Scientists are known for being pretty cautious people. But sometimes, even the most careful of us need to burn some things to the ground. Immunologists have proposed a plan to burn large swaths of parkland in an attempt to wipe out disease, as The New York Times reports. They described the problem in the journal Microbiology and Molecular Biology Reviews.

Chronic wasting disease (CWD) is a gruesome infection that’s been destroying deer and elk herds across North America. Like bovine spongiform encephalopathy (BSE, better known as mad cow disease) and Creutzfeldt-Jakob disease, CWD is caused by damaged, contagious little proteins called prions. Although it's been half a century since CWD was first discovered, scientists are still scratching their heads about how it works, how it spreads, and if, like BSE, it could someday infect humans.

Paper co-author Mark Zabel, of the Prion Research Center at Colorado State University, says animals with CWD fade away slowly at first, losing weight and starting to act kind of spacey. But "they’re not hard to pick out at the end stage," he told The New York Times. "They have a vacant stare, they have a stumbling gait, their heads are drooping, their ears are down, you can see thick saliva dripping from their mouths. It’s like a true zombie disease."

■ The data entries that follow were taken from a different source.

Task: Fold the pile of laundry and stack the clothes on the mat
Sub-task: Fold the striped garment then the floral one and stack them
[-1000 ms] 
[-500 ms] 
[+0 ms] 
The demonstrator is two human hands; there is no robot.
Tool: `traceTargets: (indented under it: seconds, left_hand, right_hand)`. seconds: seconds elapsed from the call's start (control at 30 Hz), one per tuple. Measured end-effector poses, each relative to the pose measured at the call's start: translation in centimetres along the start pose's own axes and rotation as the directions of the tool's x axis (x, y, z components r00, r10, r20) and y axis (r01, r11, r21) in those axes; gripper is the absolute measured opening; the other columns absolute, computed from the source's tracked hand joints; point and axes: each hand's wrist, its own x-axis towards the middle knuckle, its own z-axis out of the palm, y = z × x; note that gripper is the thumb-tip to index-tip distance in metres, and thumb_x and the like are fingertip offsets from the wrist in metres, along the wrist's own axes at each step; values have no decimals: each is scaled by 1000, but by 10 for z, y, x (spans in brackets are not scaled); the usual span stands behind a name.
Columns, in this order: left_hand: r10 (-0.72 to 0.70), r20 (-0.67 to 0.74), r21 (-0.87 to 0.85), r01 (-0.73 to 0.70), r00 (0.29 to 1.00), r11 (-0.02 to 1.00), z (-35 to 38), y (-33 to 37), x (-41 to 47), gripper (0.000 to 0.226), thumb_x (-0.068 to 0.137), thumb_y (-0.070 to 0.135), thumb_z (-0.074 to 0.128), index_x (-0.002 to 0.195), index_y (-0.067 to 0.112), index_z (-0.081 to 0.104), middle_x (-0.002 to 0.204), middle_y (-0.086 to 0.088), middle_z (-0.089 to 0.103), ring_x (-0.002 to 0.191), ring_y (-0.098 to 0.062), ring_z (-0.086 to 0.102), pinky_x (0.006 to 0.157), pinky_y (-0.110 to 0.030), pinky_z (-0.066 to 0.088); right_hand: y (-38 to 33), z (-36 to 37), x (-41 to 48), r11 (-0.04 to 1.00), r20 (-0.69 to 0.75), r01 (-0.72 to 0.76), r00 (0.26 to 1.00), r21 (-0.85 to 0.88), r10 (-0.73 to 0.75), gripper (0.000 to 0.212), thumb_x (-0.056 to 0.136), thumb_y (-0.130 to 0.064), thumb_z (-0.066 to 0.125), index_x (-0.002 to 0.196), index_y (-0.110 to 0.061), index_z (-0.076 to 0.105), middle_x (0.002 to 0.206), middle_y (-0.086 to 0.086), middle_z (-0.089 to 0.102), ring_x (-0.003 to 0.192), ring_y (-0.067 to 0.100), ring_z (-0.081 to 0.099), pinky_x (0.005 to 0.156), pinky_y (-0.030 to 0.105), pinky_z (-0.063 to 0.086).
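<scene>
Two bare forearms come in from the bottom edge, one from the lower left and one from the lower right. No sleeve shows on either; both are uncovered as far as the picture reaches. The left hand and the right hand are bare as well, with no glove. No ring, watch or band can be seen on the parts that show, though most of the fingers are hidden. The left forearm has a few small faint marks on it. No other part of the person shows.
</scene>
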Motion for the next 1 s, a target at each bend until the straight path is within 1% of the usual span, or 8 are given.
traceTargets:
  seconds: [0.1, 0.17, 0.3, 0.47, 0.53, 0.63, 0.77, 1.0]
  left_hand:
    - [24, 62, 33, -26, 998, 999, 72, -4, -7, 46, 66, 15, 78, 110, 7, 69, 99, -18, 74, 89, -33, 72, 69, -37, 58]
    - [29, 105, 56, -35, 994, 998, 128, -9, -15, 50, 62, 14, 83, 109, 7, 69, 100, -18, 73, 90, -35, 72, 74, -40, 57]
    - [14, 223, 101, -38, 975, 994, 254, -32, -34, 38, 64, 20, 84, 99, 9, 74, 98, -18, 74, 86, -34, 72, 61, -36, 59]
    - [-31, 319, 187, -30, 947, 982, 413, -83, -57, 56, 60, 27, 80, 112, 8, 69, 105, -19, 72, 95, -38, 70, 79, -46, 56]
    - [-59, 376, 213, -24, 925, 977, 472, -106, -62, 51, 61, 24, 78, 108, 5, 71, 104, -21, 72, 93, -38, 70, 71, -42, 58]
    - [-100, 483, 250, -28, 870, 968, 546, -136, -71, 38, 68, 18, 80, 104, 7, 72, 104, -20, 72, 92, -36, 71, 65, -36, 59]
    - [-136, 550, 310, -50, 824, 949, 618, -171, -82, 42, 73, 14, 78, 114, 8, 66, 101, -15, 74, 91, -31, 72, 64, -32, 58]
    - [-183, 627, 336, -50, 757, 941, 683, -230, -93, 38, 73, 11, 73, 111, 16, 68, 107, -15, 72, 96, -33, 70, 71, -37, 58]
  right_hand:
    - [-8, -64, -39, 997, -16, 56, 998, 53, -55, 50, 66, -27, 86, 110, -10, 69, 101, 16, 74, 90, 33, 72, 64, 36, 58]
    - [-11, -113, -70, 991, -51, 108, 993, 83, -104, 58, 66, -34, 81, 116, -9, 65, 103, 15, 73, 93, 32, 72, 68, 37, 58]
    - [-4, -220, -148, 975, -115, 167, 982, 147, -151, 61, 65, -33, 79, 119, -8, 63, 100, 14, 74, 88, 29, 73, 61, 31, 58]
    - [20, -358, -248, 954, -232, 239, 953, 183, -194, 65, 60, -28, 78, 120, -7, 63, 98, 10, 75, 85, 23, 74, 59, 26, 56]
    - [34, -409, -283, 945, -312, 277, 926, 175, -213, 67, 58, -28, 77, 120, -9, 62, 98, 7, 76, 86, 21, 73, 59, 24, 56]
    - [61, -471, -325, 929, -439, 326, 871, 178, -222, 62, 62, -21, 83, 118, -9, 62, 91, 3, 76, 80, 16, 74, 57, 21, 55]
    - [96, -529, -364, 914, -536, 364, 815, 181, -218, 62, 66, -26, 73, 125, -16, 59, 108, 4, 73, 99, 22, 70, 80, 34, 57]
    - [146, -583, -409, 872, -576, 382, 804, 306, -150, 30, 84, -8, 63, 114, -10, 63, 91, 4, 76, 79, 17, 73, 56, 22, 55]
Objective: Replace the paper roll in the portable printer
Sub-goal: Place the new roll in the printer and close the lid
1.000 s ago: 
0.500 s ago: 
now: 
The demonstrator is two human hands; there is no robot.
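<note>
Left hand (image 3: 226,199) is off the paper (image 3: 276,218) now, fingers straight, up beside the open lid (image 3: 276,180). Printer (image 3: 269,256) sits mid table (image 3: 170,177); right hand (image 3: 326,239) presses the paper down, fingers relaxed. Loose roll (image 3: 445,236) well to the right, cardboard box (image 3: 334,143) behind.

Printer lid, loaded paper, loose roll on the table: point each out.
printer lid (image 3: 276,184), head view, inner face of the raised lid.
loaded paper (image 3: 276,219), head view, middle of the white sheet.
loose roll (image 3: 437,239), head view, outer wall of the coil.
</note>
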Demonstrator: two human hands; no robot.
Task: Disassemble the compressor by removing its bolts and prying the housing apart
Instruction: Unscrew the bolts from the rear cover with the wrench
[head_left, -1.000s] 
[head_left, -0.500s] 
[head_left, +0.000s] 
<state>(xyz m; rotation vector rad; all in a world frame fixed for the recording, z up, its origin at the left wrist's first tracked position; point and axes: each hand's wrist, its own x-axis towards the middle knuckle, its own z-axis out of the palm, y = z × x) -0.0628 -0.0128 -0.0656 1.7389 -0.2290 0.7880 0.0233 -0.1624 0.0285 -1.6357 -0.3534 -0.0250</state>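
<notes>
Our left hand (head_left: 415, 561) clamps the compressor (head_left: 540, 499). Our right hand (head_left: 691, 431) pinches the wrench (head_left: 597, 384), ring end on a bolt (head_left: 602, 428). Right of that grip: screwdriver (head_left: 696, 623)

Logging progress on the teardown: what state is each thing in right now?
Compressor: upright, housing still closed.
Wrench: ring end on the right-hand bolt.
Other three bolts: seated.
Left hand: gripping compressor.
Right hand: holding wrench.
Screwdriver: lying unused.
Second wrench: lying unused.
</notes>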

CWD has already been spotted in 24 U.S. states. Some herds are already 50 percent infected, and that number is only growing.

Prion illnesses often travel from one infected individual to another, but CWD’s expansion was so rapid that scientists began to suspect it had more than one way of finding new animals to attack.

Sure enough, it did. As it turns out, the CWD prion doesn’t go down with its host-animal ship. Infected animals shed the prion in their urine, feces, and drool. Long after the sick deer has died, others can still contract CWD from the leaves they eat and the grass in which they stand.

As if that’s not bad enough, CWD has another trick up its sleeve: spontaneous generation. That is, it doesn’t take much damage to twist a healthy prion into a zombifying pathogen. The illness just pops up.

There are some treatments, including immersing infected tissue in an ozone bath. But that won't help when the problem is literally smeared across the landscape. "You cannot treat half of the continental United States with ozone," Zabel said.

And so, to combat this many-pronged assault on our wildlife, Zabel and his colleagues are getting aggressive. They recommend a controlled burn of infected areas of national parks in Colorado and Arkansas—a pilot study to determine if fire will be enough.

"If you eliminate the plants that have prions on the surface, that would be a huge step forward," he said. "I really don’t think it’s that crazy."